Return every line below exactly, without dropping any.
── Data excerpt ──
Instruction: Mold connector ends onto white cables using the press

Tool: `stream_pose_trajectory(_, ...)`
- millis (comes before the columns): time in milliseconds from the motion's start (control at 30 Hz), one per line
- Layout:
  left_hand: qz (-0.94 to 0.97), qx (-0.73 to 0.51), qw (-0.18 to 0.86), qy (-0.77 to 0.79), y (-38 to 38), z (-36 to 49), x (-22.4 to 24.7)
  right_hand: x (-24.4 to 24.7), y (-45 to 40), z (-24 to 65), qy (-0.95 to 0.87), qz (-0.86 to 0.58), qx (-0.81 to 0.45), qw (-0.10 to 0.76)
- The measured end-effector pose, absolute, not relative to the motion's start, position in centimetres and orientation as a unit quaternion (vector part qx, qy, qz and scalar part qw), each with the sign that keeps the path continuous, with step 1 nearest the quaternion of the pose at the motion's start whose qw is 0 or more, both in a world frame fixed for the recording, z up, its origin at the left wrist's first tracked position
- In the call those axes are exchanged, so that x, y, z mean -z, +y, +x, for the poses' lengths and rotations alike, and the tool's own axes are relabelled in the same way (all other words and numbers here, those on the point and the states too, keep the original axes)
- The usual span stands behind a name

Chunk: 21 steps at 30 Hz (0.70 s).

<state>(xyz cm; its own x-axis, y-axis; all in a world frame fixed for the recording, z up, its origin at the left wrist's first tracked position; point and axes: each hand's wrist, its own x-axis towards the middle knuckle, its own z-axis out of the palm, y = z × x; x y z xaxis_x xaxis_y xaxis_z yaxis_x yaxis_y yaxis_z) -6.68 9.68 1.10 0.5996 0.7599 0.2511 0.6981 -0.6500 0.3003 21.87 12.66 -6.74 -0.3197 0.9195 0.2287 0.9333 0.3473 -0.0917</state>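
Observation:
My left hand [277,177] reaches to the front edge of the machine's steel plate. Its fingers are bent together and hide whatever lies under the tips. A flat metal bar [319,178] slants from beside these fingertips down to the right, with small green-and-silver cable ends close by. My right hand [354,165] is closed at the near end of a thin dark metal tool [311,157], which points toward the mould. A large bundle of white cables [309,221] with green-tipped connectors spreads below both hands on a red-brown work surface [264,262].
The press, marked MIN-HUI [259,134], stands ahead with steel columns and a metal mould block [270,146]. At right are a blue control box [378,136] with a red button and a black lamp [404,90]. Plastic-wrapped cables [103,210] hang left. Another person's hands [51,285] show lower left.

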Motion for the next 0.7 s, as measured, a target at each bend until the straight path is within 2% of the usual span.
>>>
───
> _Result below_
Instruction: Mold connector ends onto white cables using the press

Tool: `stream_pose_trajectory(_, ...)`
- millis (comes before the columns): time in milliseconds from the motion's start (control at 30 Hz), one per line
- Layout:
  left_hand: qz (-0.94 to 0.97), qx (-0.73 to 0.51), qw (-0.18 to 0.86), qy (-0.77 to 0.79), y (-38 to 38), z (-36 to 49), x (-22.4 to 24.7)
  right_hand: x (-24.4 to 24.7), y (-45 to 40), z (-24 to 65), qy (-0.95 to 0.87), qz (-0.86 to 0.58), qx (-0.81 to 0.45), qw (-0.10 to 0.76)
- The measured end-effector pose, absolute, not relative to the motion's start, position in centimetres and orientation as a unit quaternion (vector part qx, qy, qz and scalar part qw), each with the sign that keeps the path continuous, with step 1 nearest the quaternion of the pose at the motion's start whose qw is 0 or more, both in a world frame fixed for the recording, z up, its origin at the left wrist's first tracked position
- In the call those axes are exchanged, so that x, y, z mean -z, +y, +x, for the poses' lengths and rotations alike, and the tool's own axes are relabelled in the same way (all other words and numbers here, those on the point and the states too, keep the original axes)
- The usual span stands behind a name

Chunk: 21 steps at 30 Hz (0.70 s).

<state>(xyz cm; its own x-axis, y-axis; all in a world frame fixed for the recording, z up, its origin at the left wrist's first tracked position; point and axes: each hand's wrist, its own x-axis towards the middle knuckle, its own z-axis out of the palm, y = z × x; x y z xaxis_x xaxis_y xaxis_z yaxis_x yaxis_y yaxis_z) -6.68 9.68 1.10 0.5996 0.7599 0.2511 0.6981 -0.6500 0.3003 21.87 12.66 -6.74 -0.3197 0.9195 0.2287 0.9333 0.3473 -0.0917</state>
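Observation:
My left hand [277,177] reaches to the front edge of the machine's steel plate. Its fingers are bent together and hide whatever lies under the tips. A flat metal bar [319,178] slants from beside these fingertips down to the right, with small green-and-silver cable ends close by. My right hand [354,165] is closed at the near end of a thin dark metal tool [311,157], which points toward the mould. A large bundle of white cables [309,221] with green-tipped connectors spreads below both hands on a red-brown work surface [264,262].
The press, marked MIN-HUI [259,134], stands ahead with steel columns and a metal mould block [270,146]. At right are a blue control box [378,136] with a red button and a black lamp [404,90]. Plastic-wrapped cables [103,210] hang left. Another person's hands [51,285] show lower left.
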
Motion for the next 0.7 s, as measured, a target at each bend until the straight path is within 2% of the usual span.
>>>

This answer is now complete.